Your assignment | What lines in the data below mention the string "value"? Copy them out.

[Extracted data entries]
· · · · · · ·

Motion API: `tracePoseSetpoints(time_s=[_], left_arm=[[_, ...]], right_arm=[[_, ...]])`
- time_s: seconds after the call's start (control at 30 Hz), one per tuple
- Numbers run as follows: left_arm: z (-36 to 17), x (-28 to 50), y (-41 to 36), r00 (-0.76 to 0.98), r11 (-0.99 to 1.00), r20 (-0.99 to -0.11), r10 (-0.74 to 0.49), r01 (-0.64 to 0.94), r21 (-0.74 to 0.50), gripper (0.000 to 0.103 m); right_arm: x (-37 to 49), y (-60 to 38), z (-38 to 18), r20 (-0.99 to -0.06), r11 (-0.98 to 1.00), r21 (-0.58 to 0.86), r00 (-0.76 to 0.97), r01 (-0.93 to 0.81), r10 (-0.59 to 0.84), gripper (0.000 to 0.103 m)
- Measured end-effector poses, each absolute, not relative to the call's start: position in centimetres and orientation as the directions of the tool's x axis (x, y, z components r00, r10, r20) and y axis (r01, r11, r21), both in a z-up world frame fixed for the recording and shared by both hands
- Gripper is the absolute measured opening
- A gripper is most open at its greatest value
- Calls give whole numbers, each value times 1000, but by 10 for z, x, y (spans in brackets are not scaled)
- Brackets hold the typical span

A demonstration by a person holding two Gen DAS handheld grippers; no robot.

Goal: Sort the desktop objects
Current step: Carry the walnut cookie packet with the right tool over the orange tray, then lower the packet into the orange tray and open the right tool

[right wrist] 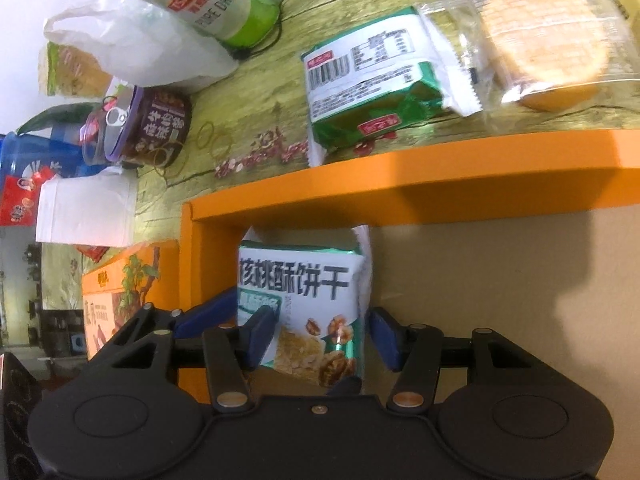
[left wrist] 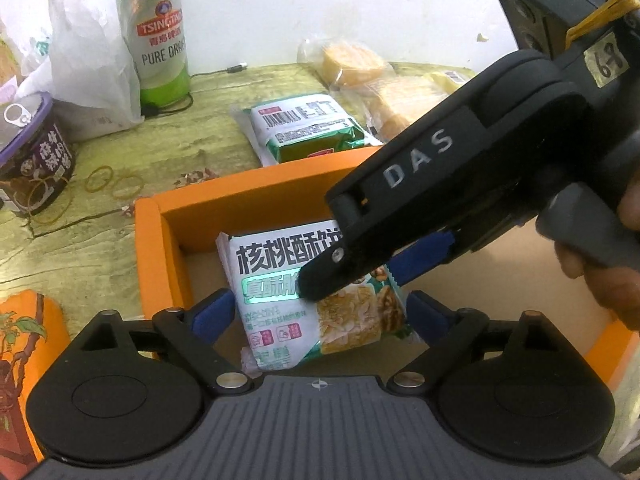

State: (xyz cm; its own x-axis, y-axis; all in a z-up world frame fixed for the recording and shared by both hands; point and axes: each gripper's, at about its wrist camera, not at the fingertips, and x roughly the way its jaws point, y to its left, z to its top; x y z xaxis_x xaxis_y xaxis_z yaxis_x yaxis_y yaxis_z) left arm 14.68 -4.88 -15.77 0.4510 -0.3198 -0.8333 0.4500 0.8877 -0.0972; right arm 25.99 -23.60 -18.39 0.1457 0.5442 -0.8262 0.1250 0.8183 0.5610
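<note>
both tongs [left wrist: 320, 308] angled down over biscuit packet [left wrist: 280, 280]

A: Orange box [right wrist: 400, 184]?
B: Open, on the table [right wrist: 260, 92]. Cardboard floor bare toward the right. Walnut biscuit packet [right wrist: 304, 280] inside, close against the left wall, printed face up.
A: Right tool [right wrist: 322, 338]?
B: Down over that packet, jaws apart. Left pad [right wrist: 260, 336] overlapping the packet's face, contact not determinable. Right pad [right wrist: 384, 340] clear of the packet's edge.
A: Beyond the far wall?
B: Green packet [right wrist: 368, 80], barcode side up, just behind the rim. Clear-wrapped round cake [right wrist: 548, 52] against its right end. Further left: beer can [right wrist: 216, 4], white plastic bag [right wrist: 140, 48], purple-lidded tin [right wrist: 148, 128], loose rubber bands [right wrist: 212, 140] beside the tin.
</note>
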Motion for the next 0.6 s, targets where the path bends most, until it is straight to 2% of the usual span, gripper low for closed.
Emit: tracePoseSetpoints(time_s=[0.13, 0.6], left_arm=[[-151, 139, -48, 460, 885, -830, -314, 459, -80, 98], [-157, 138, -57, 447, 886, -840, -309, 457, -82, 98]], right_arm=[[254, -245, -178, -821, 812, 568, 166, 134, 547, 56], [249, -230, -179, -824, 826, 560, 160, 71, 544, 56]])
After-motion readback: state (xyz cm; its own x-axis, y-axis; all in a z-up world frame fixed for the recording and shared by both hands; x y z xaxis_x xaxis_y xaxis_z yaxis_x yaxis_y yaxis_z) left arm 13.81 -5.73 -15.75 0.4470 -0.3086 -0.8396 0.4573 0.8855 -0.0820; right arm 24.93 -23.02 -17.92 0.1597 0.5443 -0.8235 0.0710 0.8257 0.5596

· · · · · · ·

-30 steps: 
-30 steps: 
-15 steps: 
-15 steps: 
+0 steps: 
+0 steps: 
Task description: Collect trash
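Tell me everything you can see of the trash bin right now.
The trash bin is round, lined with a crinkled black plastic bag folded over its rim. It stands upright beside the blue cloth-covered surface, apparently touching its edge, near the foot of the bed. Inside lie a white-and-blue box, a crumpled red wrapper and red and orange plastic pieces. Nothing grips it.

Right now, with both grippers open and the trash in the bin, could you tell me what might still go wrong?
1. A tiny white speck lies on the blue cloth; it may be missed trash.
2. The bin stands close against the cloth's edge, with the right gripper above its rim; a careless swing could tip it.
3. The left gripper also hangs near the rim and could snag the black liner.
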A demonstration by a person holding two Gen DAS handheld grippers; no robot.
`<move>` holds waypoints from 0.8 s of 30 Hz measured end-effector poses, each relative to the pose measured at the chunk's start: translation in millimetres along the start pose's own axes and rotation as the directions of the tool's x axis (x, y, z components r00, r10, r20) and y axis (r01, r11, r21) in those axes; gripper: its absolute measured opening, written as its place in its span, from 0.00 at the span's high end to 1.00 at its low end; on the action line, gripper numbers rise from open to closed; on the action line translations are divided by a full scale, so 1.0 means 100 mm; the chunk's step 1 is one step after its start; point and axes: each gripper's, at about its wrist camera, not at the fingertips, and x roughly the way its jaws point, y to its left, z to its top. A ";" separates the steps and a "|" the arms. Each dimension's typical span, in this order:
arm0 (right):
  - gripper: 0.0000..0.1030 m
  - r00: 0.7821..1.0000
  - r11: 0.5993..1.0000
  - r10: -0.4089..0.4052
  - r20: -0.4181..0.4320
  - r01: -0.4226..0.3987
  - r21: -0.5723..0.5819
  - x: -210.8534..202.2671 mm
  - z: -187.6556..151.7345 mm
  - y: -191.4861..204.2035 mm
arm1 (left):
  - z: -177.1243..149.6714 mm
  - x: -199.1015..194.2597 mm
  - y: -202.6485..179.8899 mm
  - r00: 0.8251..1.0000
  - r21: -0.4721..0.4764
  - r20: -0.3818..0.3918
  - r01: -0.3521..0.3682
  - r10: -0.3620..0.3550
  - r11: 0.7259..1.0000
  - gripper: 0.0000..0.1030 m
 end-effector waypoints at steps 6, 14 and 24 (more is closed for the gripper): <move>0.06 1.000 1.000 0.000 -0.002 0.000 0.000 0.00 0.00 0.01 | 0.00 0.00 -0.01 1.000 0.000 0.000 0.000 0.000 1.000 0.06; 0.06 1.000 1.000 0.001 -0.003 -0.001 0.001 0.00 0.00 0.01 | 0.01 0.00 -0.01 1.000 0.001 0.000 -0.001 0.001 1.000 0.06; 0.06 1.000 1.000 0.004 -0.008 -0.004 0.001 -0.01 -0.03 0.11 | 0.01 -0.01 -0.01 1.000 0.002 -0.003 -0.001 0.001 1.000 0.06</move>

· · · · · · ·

Task response |
- A gripper is most open at its greatest value
- Calls give whole numbers, each value times 1000, but by 10 for z, x, y (spans in brackets are not scaled)

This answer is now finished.